Pero también le pasaban cosas, otras cosas, la mayoría eran cosas normales pero otras no, y una de las cosas que le pasaba era una cosa del pintar.

-No se parece a mí.

Esto se lo decían al acabar cada retrato, se lo decían una y otra vez. En realidad sí se parecían, sus retratos sí se parecían a los que posaban, lo que ocurría era que los modelos esperaban otra cosa. Cuando veían otros cuadros suyos esperaban algo parecido, y el resultado nunca era el ansiado. Al principio no se sabía la razón, y algunos incluso se molestaron, pero esos eran los de siempre, ella lo sabía bien, eran los que iban a molestarse de todas formas. El resto no, el resto solo se extrañaba.

-No se parece a mí.

En realidad sí se parecía, eso lo pensaban después, pero casi siempre lo callaban porque la apreciaban. Miraban sus ojos y no los comprendían, pero la apreciaban.

A ella le pasaban cosas, esta era una de esas cosas, la cosa del pintar. Pintaba retratos y no se parecían a las personas a las que pintaba. Los rostros eran alegres, o tristes, o despistados, o imposibles, siempre hermosos, pero a veces no se parecían a la persona retratada.

-No lo entiendo. Sé que soy yo, pero no se parece a mí.

-Lo sé.

Ella era pintora y tenía esos ojos, le hubiera gustado explicar qué ocurría, pero era como explicar lo de sus ojos. O también explicar cómo miraba, que era casi lo mismo. Podía decirlo, contarlo, pero nadie lo entendería, tampoco ella, lo sabía pero no lo entendía, eso era lo que le pasaba. También conocía la verdad, la misma verdad que conocían las personas a las que pintaba, por eso decían que no se les parecía, y ella les deba la razón.

Casi nadie se llevaba a su casa el cuadro. Se lo llevaban, sí, pero no a su casa, se lo llevaban para que no lo viera nadie más. Las personas retratadas lloraban después, solas, y escondían el cuadro, o lo quemaban.

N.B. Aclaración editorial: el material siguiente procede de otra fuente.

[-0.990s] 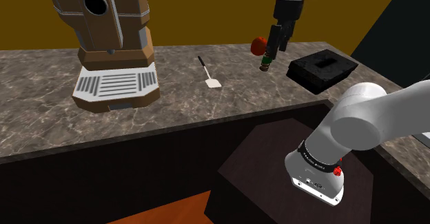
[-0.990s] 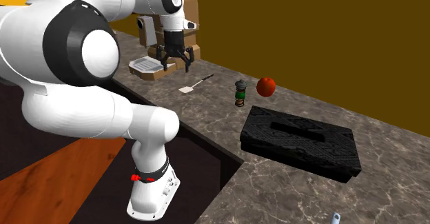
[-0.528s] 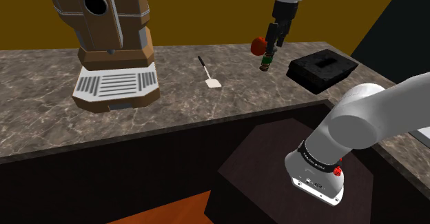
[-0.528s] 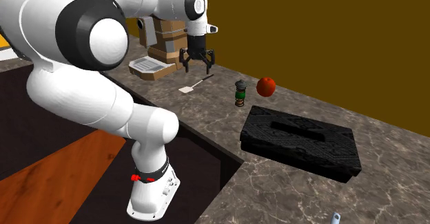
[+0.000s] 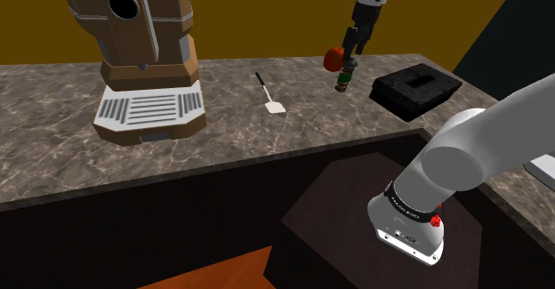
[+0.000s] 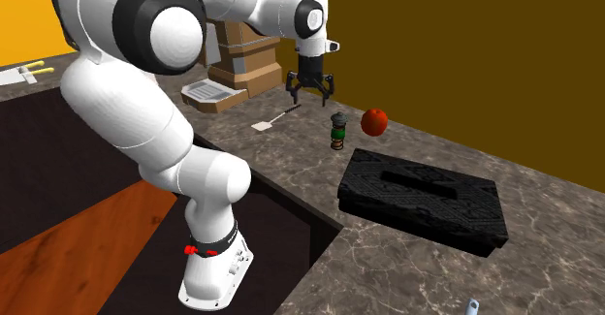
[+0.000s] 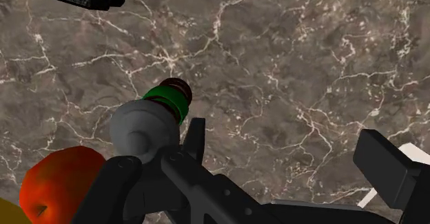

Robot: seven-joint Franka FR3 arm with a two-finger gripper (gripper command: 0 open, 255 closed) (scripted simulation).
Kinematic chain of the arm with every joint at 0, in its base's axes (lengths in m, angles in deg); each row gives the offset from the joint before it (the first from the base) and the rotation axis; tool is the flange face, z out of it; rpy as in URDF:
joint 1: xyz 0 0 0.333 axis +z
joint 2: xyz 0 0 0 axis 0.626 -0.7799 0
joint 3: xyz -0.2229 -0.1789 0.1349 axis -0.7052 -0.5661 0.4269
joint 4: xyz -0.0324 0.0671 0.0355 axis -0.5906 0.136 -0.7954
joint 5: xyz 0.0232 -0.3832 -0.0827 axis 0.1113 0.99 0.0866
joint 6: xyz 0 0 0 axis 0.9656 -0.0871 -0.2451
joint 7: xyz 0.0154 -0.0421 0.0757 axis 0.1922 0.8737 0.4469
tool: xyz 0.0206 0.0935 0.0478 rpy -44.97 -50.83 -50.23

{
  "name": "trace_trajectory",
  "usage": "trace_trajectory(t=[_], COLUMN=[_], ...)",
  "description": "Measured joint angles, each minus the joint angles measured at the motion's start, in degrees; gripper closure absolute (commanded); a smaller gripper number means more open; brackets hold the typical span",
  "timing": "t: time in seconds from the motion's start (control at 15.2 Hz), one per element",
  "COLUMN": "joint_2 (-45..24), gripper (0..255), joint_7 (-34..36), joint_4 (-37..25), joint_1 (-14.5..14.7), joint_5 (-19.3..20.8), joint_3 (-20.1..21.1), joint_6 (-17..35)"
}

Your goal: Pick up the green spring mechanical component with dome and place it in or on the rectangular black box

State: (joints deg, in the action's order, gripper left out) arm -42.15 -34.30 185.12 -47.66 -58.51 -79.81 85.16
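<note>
Approach step: jaws open, nothing gripped, hanging over the table (image 7: 289,71) above the target.

In the wrist view the jaws stood well apart, and the green spring component (image 7: 162,112) sat upright just outside one finger (image 7: 195,136), not in the gap, so I was off-centre. It stood on the table with its grey dome up, the red fruit (image 6: 374,121) just beside it and the black box (image 6: 422,199) near, on the second exterior view's right. The white spatula (image 6: 264,125) lay on the other side, apart. My read: pick not yet begun. Next move calls for shifting sideways until the dome sits between the fingers, then dropping straight down and closing below the dome, without bumping the fruit.
</note>
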Motion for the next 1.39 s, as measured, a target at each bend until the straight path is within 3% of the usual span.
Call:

Ella era pintora, pero sus ojos no. Frente al lienzo veía a las personas tal y como hubieran sido si aquella circunstancia personal hubiera sido otra. Cada cual tenía su circunstancia personal, su decir sí, o no, hablar o callar, esa circunstancia solo la conocía la persona que posaba, y la vida que hubiera llevado esa persona la había transformado también en lo físico, también su faz. Ella era pintora, pero sus ojos no, y sus ojos solo veían el rostro de la persona que hubiera sido su modelo de no haber decidido lo que decidió en aquella ocasión, la que solo conocía la persona que posaba.

-No se parece a mí.

-Lo sé.

Pero a veces sí se parecía, o era más hermosa, y entonces ella, que era pintora, reía alegre toda la noche.